Established in Belgium in 2012 but now spreading its European operations more widely (the UK, Germany and the Netherlands are among the early targets), AproPlan markets itself as “the construction software that lets you keep track of your progress and collaborate with your team.”
I met AproPlan’s CEO Thomas Goubau when he visited London in January, accompanied by experienced UK sales manager Nick Pruce (ex-4Projects and Docia). Goubau has a consulting background, including time at BT, and started out by trying to create “Outlook for the construction sector.” He soon realised this was “completely wrong” and decided to focus on what he saw as the industry’s key needs: open and transparent communication via a simple interface.
Mobile process management
Local competition relating to process management or workflow tools was limited (he mentioned France’s Finalcad, US-based Plangrid, and the UK’s SnagR), and AproPlan didn’t want to enter the feature-rich document collaboration space market then dominated by players such as Conject or ThinkProject, so Goubau’s business is focused on workflow in the field. In my view similar in some respects to KyKloud (post), maybe also Dome’s iSnag/Dome Connect and Zutec (post), AproPlan supports asset owners and managers and their professional teams engaged in repetitive data recording tasks; Goubau cited the example of a pharmaceutical business which has now integrated AproPlan with its SAP system to help manage asset management and compliance processes.
However, it can also be applied by contractors and professional services businesses (the company’s website highlights processes or reports for architects and engineers, for example) and to subcontractors to manage common checklist-based processes (Goubau repeatedly summarised the offering as “What, where and when”) such as snagging, health and safety, security and environmental inspections, as well as some basic document management. Firms can also manage access rights so that some process information might only be viewable by employees of their business.

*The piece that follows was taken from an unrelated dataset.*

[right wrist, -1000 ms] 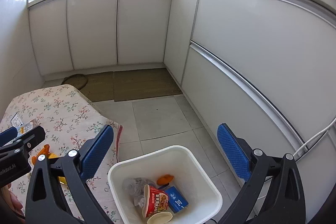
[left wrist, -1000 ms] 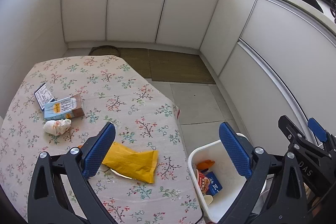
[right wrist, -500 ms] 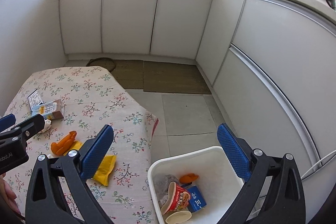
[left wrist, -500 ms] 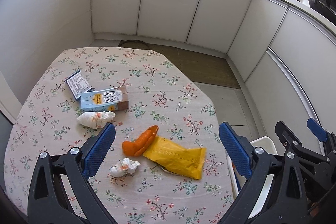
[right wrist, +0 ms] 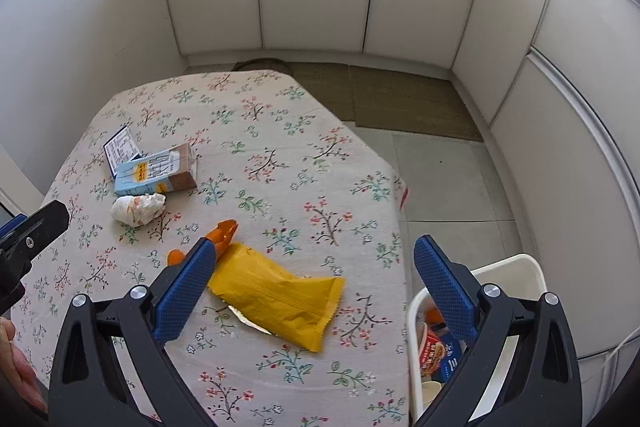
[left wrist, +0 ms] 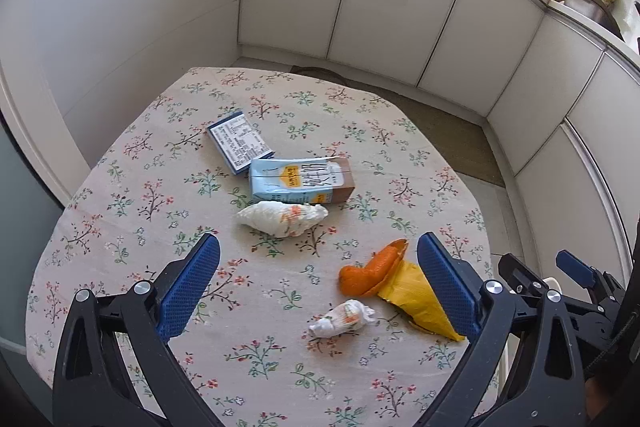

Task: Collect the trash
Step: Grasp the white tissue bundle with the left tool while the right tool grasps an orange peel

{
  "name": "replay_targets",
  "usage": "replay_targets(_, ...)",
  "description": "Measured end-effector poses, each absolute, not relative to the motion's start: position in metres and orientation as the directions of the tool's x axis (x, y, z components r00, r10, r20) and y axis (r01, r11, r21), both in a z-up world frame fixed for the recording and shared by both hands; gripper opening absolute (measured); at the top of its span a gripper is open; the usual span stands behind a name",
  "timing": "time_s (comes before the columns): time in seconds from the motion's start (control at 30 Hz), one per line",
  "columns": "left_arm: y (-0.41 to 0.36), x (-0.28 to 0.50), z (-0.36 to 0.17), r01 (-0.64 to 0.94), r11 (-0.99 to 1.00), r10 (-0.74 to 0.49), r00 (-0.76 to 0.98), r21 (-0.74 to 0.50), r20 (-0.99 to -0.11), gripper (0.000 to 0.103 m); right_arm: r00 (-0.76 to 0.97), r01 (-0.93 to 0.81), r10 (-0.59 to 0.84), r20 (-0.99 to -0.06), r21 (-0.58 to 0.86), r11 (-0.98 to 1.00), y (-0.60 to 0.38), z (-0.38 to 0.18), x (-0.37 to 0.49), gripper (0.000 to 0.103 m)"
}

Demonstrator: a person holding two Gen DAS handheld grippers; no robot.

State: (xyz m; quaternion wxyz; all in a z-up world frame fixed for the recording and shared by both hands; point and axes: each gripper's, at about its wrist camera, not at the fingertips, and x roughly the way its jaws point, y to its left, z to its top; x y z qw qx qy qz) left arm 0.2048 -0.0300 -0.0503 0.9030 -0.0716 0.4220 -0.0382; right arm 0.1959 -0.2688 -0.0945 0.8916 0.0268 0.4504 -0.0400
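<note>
left gripper (left wrist: 318, 285): jaws spread wide, holding nothing, hanging over the floral tablecloth (left wrist: 132, 211)

right gripper (right wrist: 316, 285): also wide open and empty, over the table edge beside the bin

yellow snack bag (right wrist: 276, 297): flat on the cloth, right between the right gripper's blue pads

orange peel (left wrist: 370, 273): touching the bag's far end, looks like peel but kinda hard to say

tissue wads: big one (left wrist: 282, 217) just beside the milk carton (left wrist: 298, 181), small one (left wrist: 344, 319) near the bag

blue card pack (left wrist: 240, 141): touching the carton's far corner

white trash bin (right wrist: 516, 265): on the floor by the table, noodle cup (right wrist: 434, 351) and other packaging inside
</note>
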Motion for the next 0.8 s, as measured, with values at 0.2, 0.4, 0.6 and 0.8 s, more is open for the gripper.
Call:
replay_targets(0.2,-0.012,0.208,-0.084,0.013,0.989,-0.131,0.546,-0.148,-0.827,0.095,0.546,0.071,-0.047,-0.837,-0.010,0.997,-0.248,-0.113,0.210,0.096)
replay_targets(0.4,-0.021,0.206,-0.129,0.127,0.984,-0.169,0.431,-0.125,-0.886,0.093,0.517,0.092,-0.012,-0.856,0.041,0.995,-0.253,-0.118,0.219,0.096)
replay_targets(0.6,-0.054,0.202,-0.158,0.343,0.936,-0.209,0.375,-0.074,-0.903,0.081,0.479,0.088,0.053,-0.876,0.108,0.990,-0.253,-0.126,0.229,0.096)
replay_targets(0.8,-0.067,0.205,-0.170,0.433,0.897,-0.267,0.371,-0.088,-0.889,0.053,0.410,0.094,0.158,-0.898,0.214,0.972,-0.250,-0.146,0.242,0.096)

Contractors BAM and CFE were among early AproPlan adopters in Belgium, Goubau said (“BAM use us for process management, checklists and snagging”). Such customers can then invite members of their supply chains to use the cloud-based system (hosted in Europe on Microsoft’s Azure platform), but he is keen to build relationships with asset owners/operators (like the ‘big pharma’ corporate) who might make AproPlan mandatory across their projects.
Like many mobile SaaS solutions, the application’s pricing model starts with a free ‘taster’ option; beyond this, Pro and Expert plans are priced at €29 and €49 per user per calendar month respectively, with Enterprise plans priced according to customer needs and including API facilities for integration with other enterprise solutions. Goubau described the 30-strong company’s product strategy as “Mobile and API first,” with support for iOS and Android devices; AproPlan is also working on back-end integrations with vendors of what he regards as complementary tools – for example, Denmark’s GenieBelt (post), fellow Belgian businesses Chapoo and ProjectLibrary, and FM solution Archibus – and potentially with the providers of common data environments used for managing building information modelling (BIM) data.
In January, Goubau said AproPlan had 48,000 users from 3,500 different customer organisations, many of whom started with a modest level of adoption, but then grew in terms of both functionality and number of users (he called AproPlan’s adoption strategy “Land and expand“). Total project value he put at around €10bn, with AproPlan currently generating around €1.5m in recurring revenues, and moving “from startup to scale-up” with a funding round in progress (underlining this transition, AproPlan last week finished second in the “Scale-up of the year” category of Belgium’s Tech Start Up Day Awards).